Opinião

Tolerar intolerantes. Até quando?

Sobre a ideia de tolerância, todos temos algo a acrescentar ao debate enquanto seres integrantes de uma sociedade estruturada e cumpridores de normas. Esta temática circular e intergeracional coloca-se no centro das conversações de variadíssimas organizações para a promoção dos valores democráticos e dos direitos humanos. Assim, o Dia Internacional da Tolerância celebra-se, anualmente, a 16 de Novembro, fruto de uma louvável iniciativa da Organização das Nações Unidas

Quando colocados perante o que ser tolerante significa, nomeadamente numa situação que se revela opressora, atribuímos uma enorme confiança à premissa que enuncia que devemos ser infinitamente tolerantes para com o outro. Teoricamente, se este enunciado fosse cumprido na generalidade, estaríamos diante de um universo extremamente pacífico e empático, onde a concórdia reinaria. À partida, não parece desafiante ao cidadão bem-intencionado aceitar e defender a democracia e direitos fundamentais, inerentes à condição humana. Porém, não é essa a realidade com que somos confrontados diariamente.
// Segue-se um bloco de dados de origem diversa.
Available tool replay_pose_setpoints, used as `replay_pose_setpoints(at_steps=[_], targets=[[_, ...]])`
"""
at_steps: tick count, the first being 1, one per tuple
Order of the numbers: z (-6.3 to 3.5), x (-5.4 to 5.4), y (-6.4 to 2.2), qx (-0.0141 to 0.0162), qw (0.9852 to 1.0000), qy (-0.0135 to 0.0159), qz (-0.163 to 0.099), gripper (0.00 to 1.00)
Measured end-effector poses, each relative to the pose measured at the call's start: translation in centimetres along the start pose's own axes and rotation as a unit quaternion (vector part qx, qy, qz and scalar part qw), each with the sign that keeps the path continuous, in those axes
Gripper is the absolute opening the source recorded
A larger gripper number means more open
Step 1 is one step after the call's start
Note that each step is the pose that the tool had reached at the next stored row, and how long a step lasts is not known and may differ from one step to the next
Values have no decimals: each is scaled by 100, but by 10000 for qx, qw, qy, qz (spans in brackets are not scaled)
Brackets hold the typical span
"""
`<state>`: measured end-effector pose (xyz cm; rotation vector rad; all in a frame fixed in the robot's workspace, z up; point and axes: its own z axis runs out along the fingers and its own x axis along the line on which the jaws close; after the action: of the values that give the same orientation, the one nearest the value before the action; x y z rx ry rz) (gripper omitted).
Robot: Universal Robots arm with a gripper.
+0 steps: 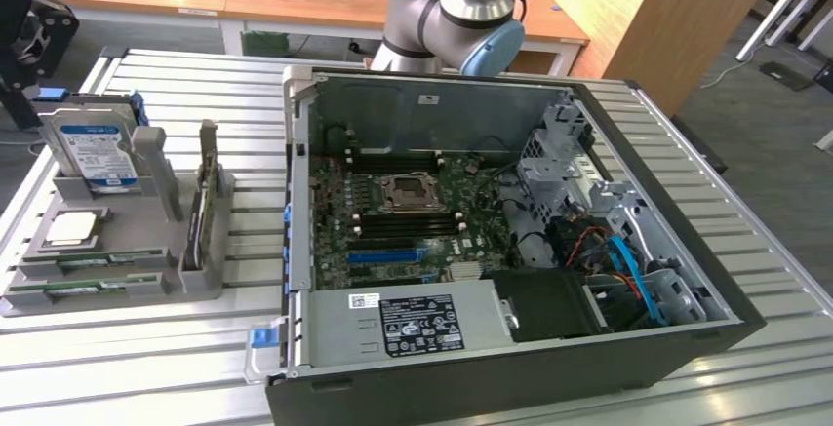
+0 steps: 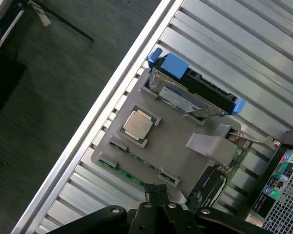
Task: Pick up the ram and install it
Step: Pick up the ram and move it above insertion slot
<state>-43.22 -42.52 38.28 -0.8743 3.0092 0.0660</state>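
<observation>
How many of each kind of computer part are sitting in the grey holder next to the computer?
In the grey holder:
hard drive: 1
processor chip: 1
ram sticks, lying flat: 2
upright card, seen edge-on, kind unclear: 1
Total: 5

Ribbed metal table (image 1: 131,367), matt grey plastic holder (image 1: 195,285)

An open computer case (image 1: 430,104) sits beside a grey holder (image 1: 151,168) — hard drive (image 1: 94,153) upright, processor (image 1: 74,228) flat.
</observation>
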Motion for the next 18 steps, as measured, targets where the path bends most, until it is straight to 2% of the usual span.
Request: replay_pose_setpoints(at_steps=[5, 9, 14, 18], targets=[[0, 0, 0, 3, 9990, 25, -457, 11], [0, 0, 0, 6, 9966, 46, -821, 11], [0, 0, 0, 10, 9919, 71, -1270, 11], [0, 0, 0, 14, 9865, 92, -1633, 11]])
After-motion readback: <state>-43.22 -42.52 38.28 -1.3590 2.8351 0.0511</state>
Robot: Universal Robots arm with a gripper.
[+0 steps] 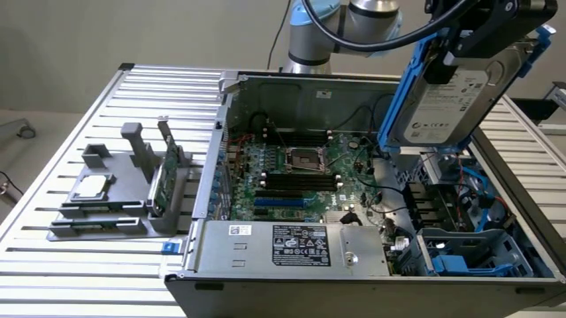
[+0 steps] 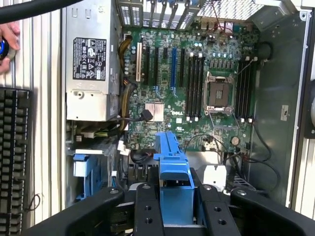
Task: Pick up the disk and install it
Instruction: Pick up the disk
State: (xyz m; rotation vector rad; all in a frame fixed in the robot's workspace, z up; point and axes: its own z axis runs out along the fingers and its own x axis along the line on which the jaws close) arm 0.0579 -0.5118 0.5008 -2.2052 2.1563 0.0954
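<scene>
Payload: disk (image 1: 442, 106), a silver-grey drive with a white label in a blue carrier frame, hangs in the air above the open computer case (image 1: 221, 165), touching nothing but the claw.
Claw: gripper (image 1: 468, 53) is clamped on the disk's upper end. In the wrist view the fingers (image 2: 147, 206) flank the blue frame on both sides, likely so the label face is left free.
Attitude: disk is held on end and slightly tilted, probably to enter a narrow slot edge-first.
Drive bay (image 1: 468, 258): blue-fitted cage in the case corner at the exterior view's right, below the disk and well apart from it. It appears to be the destination.
Motherboard (image 1: 301, 172): lies flat in the case, beside the bay.
Parts fixture (image 1: 97, 218): grey stand on the slatted table (image 1: 53, 265), outside the case at the exterior view's left. It carries a square chip (image 1: 93, 187) and an upright green card (image 1: 168, 175), presumably set out for picking.
Hand (image 2: 7, 46): a person's, beside a keyboard (image 2: 12, 147), well apart from the disk.
</scene>
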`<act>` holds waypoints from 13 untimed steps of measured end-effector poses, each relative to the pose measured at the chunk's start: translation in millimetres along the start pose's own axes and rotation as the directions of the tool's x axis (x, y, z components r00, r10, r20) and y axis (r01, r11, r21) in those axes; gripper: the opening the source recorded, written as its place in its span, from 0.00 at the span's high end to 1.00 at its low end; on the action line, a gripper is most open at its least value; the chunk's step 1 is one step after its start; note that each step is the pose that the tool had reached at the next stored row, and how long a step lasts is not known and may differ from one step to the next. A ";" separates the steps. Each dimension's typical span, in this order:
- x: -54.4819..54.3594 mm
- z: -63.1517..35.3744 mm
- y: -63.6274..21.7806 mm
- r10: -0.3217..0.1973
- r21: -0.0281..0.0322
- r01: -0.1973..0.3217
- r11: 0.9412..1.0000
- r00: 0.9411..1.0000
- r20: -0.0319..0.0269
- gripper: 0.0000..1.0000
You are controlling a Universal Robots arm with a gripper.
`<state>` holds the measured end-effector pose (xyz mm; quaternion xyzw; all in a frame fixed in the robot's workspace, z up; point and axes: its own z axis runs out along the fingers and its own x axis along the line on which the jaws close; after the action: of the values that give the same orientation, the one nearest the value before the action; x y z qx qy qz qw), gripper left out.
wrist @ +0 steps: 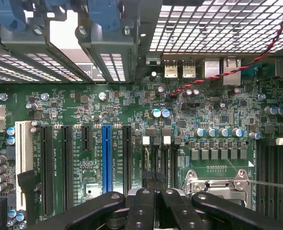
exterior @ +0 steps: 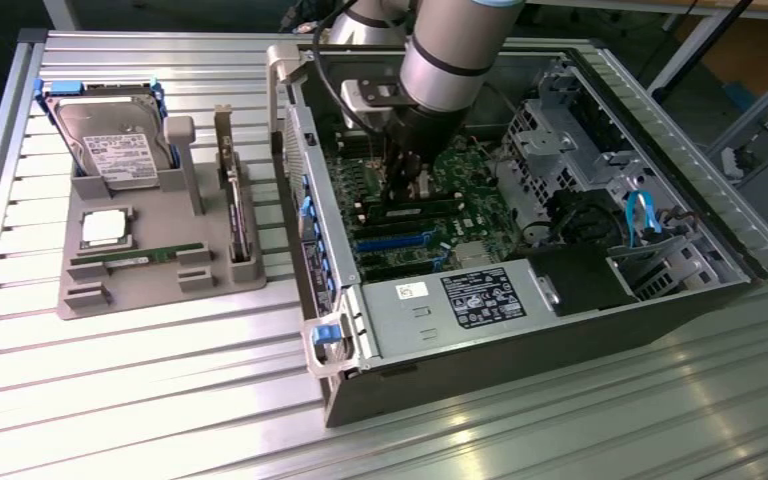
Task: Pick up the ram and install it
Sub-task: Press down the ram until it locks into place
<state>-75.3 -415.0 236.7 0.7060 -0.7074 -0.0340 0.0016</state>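
Observation:
The ram (exterior: 137, 257), a thin green stick, lies flat in the grey holder tray (exterior: 157, 292) on the exterior view's left, well apart from the arm. My gripper (exterior: 404, 195) is down inside the open computer case (exterior: 344, 330), just above the green motherboard (wrist: 84, 110). In the wrist view the gripper (wrist: 154, 184) is shut, its black fingers pressed together with nothing seen between them. It hangs over narrow dark memory slots (wrist: 155, 153) with white clips at their ends.
The tray also carries a hard drive (exterior: 111, 135), a square silver processor (exterior: 104, 228) and a dark expansion card (exterior: 233, 205) standing on edge. The case walls, a drive cage (exterior: 551, 140), a power supply (exterior: 484, 295) and a red-black wire (wrist: 237, 69) crowd the arm.

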 end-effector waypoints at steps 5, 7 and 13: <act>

Os nacionalismos e ideais não democráticos, que emergem como ervas daninhas, revelam-se ameaçadores da ordem. A incessante luta por problemáticas sociais parece não tomar um rumo favorável. Avançamos em direção ao progresso e à liberdade para seguidamente recuarmos. Teremos sido cegados pelo excesso de tolerância?

Esta problemática, exposta por diversos filósofos, revela-se pertinente em variadíssimos contextos políticos, sociais e morais. Uma sociedade democrática, progressiva e livre fortalece-se através de debates e de “conflitos verbais”, onde são expostos argumentos com pontos de vista diferentes, em prol da mudança e da cimentação dos seus valores. No entanto, o que é que acontece quando determinadas visões se revelam intolerantes? Para uma melhor tentativa de resposta a esta pergunta, é essencial mencionar um dos mais célebres paradoxos da tolerância elaborado por Karl Popper, um filósofo que testemunhou a ascensão do nazismo na sua cidade natal.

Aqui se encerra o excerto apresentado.